Le notizie che riguardano il settori si sono accumlte negli ultimi giorni. Il più recente caso statuninense riguarda JPMorgan Chase che questa settimana ha annunciato di aver ridotto il valore di alcuni prestiti ai fondi di credito privati ​​dopo aver esaminato l’impatto delle turbolenze di mercato che hanno interessato le società di software, ha riferito mercoledì Reuters. Istituti di credito come JPMorgan agiscono come banche per i fondi di credito privati, fornendo loro liquidità utilizzando i loro prestiti come garanzia. Una riduzione del valore di tali attività limiterà l’importo che la banca potrà erogare a questi fondi e, in un circolo vizioso, aumentando ulteriormente la pressione su un settore già alle prese con una serie di ingenti prelievi da parte degli investitori al dettaglio, spaventati anche dai nuovi standard di sottoscrizione.

Già lo scorso ottobre Jamie Dimon, amministratore delegato di JPMorgan Chase & Co, aveva avvertito che altri “scarafaggi” sarebbero emersi nel mondo dei prestiti privati, un tempo fiorente ma poco trasparente, dove i prezzi non vengono solitamente resi pubblici. Da allora, alcuni investitori del settore hanno ignorato le preoccupazioni sui tassi di insolvenza e sul potenziale di rischi più diffusi.

Le banche di Wall Street sono state le più convinte sostenitrici finanziarie del settore del credito privato, prestando circa 300 miliardi di dollari ai fondi di credito a fine giugno, secondo un rapporto di Moody’s Ratings di ottobre, basato sui dati del Consiglio dei governatori della Federal Reserve. Il rapporto mostrava che JPMorgan aveva un’esposizione al credito privato pari a 22,2 miliardi di dollari.

Pimco, che ha una gestione patrimoniale da 2.300 miliardi di dollari, che era stato uno di primi a segnalare la crisi dei mutui subprimi nella crisi del 2008) ha segnalato questa settimana che la crescente tensione nel mercato del credito privato è il risultato di anni di standard di valutazione del credito approssimativi. “Siamo alla resa dei conti”, ha detto Christian Stracke, presidente della società in un podcast del 10 marzo insieme a Gregory Hall, responsabile della gestione patrimoniale globale negli Stati Uniti, come ha riportato Bloomberg. “Non si tratta solo di una crisi di fiducia, ma di una crisi dovuta a una cattiva gestione del rischio assicurativo“.
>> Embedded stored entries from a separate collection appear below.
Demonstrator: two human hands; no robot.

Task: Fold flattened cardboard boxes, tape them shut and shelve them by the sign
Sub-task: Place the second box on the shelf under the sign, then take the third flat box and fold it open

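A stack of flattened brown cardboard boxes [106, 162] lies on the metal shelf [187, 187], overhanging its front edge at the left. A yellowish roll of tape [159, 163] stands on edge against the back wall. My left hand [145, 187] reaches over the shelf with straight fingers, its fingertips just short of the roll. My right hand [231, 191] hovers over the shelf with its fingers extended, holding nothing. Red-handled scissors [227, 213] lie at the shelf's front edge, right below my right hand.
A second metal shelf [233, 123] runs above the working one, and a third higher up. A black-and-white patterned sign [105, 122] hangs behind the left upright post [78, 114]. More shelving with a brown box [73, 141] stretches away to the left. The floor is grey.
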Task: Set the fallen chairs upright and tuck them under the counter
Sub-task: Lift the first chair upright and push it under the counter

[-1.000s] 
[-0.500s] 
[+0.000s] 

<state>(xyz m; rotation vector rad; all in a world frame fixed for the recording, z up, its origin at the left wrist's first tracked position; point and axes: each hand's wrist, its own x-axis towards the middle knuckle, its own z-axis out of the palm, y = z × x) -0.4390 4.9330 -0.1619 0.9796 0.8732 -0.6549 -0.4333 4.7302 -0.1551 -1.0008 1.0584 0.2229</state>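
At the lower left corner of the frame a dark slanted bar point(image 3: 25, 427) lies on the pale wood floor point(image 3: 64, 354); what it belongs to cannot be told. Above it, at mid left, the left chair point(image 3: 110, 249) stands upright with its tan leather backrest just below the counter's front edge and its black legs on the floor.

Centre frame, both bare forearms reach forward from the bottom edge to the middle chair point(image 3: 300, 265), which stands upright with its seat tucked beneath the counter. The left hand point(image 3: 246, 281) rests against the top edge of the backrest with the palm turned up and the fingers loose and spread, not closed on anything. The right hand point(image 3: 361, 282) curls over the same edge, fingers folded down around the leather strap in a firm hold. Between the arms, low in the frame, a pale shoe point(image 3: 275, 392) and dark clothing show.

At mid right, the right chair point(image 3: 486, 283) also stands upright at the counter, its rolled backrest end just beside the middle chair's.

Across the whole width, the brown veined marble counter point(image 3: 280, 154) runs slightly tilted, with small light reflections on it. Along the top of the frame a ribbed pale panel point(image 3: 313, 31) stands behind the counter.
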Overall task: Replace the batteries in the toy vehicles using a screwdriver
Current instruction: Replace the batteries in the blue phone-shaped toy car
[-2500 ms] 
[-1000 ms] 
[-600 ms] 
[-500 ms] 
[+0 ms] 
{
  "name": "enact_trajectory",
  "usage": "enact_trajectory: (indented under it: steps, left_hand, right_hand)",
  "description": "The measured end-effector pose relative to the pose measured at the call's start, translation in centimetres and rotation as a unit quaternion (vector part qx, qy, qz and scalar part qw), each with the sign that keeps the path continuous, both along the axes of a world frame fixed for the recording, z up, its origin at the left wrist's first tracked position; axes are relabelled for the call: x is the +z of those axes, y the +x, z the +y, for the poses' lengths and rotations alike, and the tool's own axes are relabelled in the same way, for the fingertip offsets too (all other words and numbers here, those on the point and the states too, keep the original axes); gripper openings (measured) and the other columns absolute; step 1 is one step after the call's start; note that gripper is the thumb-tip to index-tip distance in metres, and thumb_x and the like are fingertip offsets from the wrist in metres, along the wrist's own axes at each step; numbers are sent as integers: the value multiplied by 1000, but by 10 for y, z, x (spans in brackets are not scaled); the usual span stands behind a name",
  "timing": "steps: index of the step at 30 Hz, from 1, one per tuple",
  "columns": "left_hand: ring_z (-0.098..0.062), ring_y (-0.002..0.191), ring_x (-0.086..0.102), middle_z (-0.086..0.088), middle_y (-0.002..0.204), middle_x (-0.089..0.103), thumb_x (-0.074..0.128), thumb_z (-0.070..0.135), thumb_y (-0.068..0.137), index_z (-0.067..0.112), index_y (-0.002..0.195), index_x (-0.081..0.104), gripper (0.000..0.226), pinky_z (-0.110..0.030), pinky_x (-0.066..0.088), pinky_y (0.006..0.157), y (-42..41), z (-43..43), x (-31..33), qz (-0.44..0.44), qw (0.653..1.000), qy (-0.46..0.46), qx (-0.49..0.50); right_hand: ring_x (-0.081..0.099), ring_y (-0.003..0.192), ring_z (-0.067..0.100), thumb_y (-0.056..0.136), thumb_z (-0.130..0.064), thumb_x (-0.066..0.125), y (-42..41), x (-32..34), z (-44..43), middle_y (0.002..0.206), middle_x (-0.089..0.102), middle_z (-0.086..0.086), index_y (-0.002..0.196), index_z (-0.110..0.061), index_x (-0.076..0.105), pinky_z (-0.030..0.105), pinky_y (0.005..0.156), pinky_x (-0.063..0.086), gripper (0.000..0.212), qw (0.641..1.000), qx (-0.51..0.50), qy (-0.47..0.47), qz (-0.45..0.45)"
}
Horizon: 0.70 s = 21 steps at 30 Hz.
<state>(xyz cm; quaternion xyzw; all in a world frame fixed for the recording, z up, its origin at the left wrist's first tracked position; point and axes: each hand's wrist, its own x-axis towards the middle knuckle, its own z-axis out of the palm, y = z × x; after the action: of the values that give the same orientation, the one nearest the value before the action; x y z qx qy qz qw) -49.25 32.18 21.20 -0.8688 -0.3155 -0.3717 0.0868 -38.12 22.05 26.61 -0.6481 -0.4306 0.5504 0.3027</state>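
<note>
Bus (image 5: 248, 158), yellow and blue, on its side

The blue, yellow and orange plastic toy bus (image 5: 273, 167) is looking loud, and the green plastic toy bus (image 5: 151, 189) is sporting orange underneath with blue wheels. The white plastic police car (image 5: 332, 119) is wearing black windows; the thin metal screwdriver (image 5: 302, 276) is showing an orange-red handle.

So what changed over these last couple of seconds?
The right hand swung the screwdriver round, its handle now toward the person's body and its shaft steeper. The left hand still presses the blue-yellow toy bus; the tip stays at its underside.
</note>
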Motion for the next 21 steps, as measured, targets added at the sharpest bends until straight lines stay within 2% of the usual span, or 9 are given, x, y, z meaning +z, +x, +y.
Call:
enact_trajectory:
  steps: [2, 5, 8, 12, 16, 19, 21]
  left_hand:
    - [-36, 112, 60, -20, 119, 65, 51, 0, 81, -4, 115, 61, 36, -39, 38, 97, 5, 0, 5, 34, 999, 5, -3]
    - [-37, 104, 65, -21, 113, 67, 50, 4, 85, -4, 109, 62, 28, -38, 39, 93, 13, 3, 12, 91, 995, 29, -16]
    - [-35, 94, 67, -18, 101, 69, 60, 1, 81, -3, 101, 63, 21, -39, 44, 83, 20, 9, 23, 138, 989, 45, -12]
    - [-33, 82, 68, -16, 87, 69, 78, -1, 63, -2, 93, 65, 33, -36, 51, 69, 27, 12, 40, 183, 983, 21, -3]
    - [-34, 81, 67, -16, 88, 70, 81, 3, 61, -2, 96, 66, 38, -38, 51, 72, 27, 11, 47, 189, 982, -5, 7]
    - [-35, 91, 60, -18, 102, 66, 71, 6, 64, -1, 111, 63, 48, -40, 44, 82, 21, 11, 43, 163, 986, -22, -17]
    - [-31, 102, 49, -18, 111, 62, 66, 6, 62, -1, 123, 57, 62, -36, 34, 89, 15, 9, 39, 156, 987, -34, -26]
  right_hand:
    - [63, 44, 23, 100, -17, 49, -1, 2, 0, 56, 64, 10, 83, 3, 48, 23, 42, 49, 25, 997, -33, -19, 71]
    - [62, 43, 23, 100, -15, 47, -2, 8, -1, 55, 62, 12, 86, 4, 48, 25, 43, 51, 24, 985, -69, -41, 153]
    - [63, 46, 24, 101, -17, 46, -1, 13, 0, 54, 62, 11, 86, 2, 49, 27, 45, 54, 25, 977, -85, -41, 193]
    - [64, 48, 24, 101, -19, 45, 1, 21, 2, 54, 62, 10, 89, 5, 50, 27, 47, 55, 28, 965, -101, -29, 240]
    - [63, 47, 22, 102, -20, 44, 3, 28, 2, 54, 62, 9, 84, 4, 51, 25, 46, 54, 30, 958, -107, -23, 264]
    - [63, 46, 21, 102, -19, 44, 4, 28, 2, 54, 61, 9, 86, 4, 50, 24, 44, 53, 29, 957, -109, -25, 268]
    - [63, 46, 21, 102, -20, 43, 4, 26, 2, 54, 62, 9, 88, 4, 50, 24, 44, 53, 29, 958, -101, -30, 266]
Questa settimana Cliffwater Llc ha annunciato di aver dovuto affrontare richieste di rimborso superiori al 7% dal suo fondo principale, da 33 miliardi di dollari, ha riferito Bloomberg martedì.

La scorsa settimana anche BlackRock aveva dichiarato di aver limitato i prelievi da un importante fondo obbligazionario dopo un’impennata di richieste di rimborso, mentre Blackstone ha rivelato che il suo fondo di credito privato, noto come Bcred, ha dovuto affrontare un’impennata di prelievi nel primo trimestre, dopo l’allarme acceso nei giorni precedenti da Blue Owl Capital Inc.

Secondo Ubs, i default creditizi privati ​​si attestano tra il 3% e il 5% e i segnali di tensione, come i finanziamenti con interessi pagati in natura utilizzati per aiutare i creditori in difficoltà a far fronte ai propri obblighi debitori, si stanno avvicinando ai massimi post-pandemia.